## Problem to solve
Between the line containing "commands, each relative" and the line containing "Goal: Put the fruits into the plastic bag" lies a run of lines; give that run again exactly, with both of those lines, and nothing else from the entries below.

## Dataset excerpts
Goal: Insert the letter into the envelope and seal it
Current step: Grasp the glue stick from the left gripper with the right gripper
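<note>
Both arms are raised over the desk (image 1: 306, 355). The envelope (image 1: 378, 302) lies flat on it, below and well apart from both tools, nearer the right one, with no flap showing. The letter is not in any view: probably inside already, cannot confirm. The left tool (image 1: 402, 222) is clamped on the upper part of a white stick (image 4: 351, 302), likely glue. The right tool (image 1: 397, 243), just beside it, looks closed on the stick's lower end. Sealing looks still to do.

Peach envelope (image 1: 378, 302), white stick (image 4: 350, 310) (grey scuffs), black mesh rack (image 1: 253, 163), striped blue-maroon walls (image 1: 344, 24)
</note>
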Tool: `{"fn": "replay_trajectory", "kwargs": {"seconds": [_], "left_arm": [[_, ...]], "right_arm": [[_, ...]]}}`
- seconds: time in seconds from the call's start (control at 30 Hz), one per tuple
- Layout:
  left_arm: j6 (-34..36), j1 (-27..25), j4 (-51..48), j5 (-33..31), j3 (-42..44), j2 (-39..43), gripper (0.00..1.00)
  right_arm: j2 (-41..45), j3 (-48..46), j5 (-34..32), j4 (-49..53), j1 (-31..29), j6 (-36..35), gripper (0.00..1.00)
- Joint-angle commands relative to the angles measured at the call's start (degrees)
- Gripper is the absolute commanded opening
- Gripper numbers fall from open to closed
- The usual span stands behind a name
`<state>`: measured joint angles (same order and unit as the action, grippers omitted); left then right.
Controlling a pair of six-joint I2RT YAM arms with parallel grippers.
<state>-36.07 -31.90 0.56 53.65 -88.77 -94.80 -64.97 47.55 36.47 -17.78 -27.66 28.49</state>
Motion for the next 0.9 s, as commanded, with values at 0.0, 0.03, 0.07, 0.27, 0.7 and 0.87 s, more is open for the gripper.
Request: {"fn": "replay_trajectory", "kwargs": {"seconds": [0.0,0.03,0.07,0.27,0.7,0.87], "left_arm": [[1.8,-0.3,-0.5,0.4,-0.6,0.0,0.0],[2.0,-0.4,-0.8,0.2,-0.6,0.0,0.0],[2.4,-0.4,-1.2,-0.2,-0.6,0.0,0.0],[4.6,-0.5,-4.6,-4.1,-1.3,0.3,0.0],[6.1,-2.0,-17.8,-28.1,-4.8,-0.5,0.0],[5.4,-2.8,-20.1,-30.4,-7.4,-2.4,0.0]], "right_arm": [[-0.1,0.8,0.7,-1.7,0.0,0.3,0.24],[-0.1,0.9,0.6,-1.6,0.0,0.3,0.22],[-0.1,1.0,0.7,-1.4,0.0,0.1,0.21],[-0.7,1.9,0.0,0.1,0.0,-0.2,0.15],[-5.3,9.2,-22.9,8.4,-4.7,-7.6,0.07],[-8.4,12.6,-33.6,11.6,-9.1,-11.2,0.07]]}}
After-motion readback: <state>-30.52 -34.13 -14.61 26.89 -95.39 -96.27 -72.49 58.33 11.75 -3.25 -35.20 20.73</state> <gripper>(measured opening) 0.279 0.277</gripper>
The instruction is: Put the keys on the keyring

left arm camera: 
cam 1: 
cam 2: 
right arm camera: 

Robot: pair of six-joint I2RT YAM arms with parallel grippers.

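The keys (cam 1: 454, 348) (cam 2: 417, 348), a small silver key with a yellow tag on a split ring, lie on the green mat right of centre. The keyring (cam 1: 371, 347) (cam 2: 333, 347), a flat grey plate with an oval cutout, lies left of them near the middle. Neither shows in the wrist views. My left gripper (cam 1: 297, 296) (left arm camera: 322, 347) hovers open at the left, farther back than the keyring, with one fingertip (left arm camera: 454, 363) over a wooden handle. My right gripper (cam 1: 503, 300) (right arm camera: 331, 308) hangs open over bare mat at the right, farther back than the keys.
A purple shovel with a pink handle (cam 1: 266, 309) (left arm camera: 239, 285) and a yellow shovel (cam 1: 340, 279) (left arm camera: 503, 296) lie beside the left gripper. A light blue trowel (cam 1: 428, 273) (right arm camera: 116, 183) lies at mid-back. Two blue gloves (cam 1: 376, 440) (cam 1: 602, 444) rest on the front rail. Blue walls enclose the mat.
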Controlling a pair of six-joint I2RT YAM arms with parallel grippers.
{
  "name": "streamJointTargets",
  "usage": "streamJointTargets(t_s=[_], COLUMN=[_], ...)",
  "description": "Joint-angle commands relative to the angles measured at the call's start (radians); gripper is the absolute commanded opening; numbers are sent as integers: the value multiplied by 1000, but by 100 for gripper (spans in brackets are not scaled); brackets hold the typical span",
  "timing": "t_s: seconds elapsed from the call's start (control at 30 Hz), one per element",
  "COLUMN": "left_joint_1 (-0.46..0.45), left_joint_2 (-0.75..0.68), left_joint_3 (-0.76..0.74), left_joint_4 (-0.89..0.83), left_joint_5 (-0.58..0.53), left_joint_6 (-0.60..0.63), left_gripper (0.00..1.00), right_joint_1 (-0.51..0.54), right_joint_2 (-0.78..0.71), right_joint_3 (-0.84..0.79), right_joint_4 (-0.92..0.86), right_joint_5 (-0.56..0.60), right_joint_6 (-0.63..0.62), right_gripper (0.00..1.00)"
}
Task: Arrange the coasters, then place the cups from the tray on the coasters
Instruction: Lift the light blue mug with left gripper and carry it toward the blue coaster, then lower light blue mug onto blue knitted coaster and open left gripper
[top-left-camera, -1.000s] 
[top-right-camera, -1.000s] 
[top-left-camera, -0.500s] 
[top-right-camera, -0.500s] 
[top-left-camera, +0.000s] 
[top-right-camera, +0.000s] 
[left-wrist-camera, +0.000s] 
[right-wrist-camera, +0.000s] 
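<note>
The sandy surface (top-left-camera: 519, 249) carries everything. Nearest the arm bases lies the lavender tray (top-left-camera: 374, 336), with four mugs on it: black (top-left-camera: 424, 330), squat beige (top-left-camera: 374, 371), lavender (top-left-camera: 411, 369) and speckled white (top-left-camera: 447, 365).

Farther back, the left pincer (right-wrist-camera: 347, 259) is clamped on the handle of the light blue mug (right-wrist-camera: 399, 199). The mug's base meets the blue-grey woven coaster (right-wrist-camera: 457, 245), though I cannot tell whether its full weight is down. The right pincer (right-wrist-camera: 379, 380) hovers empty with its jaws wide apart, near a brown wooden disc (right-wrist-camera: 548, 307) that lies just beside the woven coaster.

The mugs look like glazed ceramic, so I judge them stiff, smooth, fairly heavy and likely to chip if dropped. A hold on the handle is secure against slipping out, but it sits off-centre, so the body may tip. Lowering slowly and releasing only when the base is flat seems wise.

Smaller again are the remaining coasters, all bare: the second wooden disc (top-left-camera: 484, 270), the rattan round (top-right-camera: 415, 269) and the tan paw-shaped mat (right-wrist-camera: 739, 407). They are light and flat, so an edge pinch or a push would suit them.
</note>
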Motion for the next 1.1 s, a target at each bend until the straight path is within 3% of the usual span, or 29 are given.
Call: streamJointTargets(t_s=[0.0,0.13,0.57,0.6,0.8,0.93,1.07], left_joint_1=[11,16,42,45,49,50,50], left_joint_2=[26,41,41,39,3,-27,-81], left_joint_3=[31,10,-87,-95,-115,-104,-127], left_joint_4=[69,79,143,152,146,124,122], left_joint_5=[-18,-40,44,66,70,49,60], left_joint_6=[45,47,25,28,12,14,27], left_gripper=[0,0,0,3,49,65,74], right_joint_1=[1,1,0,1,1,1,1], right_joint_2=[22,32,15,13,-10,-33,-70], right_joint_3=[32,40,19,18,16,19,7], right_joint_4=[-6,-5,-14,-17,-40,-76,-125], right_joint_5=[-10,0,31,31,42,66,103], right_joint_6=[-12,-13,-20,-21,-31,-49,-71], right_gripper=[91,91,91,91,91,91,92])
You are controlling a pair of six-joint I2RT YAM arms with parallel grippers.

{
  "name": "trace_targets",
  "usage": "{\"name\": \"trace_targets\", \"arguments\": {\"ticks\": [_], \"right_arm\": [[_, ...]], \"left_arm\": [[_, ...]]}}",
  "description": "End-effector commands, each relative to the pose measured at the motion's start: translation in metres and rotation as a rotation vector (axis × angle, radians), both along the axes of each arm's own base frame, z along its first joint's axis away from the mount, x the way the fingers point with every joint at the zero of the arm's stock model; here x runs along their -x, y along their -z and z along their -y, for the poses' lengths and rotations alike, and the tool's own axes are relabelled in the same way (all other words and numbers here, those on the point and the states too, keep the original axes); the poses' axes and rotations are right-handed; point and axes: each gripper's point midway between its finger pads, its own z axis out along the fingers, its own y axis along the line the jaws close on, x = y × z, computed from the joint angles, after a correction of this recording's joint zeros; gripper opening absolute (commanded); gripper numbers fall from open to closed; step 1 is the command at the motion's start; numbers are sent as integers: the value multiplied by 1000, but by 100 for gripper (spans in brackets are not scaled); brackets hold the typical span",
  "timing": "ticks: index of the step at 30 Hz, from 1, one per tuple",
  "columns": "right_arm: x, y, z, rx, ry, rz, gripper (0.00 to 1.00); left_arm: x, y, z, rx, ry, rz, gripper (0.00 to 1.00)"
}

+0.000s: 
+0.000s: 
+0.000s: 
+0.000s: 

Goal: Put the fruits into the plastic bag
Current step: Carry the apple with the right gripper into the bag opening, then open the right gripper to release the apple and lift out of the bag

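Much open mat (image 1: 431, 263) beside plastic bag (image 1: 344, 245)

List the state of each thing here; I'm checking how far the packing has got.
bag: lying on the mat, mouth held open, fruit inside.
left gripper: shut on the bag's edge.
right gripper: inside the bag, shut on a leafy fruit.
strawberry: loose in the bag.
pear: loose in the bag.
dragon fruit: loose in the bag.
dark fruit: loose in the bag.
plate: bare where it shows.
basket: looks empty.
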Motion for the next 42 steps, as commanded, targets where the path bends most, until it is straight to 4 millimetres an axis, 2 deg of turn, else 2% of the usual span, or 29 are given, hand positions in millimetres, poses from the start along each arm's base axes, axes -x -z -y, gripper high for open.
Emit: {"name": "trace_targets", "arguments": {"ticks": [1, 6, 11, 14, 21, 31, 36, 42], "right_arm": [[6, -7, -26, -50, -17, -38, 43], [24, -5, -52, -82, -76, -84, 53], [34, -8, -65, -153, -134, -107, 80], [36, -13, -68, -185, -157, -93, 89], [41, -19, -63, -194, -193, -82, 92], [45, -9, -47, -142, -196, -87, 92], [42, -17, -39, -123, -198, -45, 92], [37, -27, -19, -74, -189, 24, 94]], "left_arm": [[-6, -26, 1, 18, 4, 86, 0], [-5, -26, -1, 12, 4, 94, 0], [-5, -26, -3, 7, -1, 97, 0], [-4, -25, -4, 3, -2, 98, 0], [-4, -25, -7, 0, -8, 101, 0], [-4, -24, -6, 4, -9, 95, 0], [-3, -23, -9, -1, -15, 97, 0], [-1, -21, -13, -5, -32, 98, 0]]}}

## Output for this task
  "description": "End-effector commands, each relative to the pose measured at the motion's start: translation in metres and rotation as a rotation vector (axis × angle, radians), both along the axes of each arm's own base frame, z along its first joint's axis away from the mount, x the way the fingers point with every joint at the zero of the arm's stock model; here x runs along their -x, y along their -z and z along their -y, for the poses' lengths and rotations alike, and the tool's own axes are relabelled in the same way (all other words and numbers here, those on the point and the states too, keep the original axes); the poses' axes and rotations are right-handed; point and axes: each gripper's point midway between its finger pads, its own z axis out along the fingers, its own y axis along the line the jaws close on, x = y × z, computed from the joint angles, after a correction of this recording's joint zeros; gripper opening absolute (commanded); gripper numbers fall from open to closed; step 1 is the command at the motion's start; numbers are sent as integers: the value multiplied by 1000, but by 100 for gripper (spans in brackets are not scaled); brackets hold the typical span",
  "timing": "ticks: index of the step at 30 Hz, from 1, one per tuple",
  "columns": "right_arm: x, y, z, rx, ry, rz, gripper (0.00 to 1.00); left_arm: x, y, z, rx, ry, rz, gripper (0.00 to 1.00)"
}

+0.000s: 
+0.000s: 
+0.000s: 
+0.000s: 

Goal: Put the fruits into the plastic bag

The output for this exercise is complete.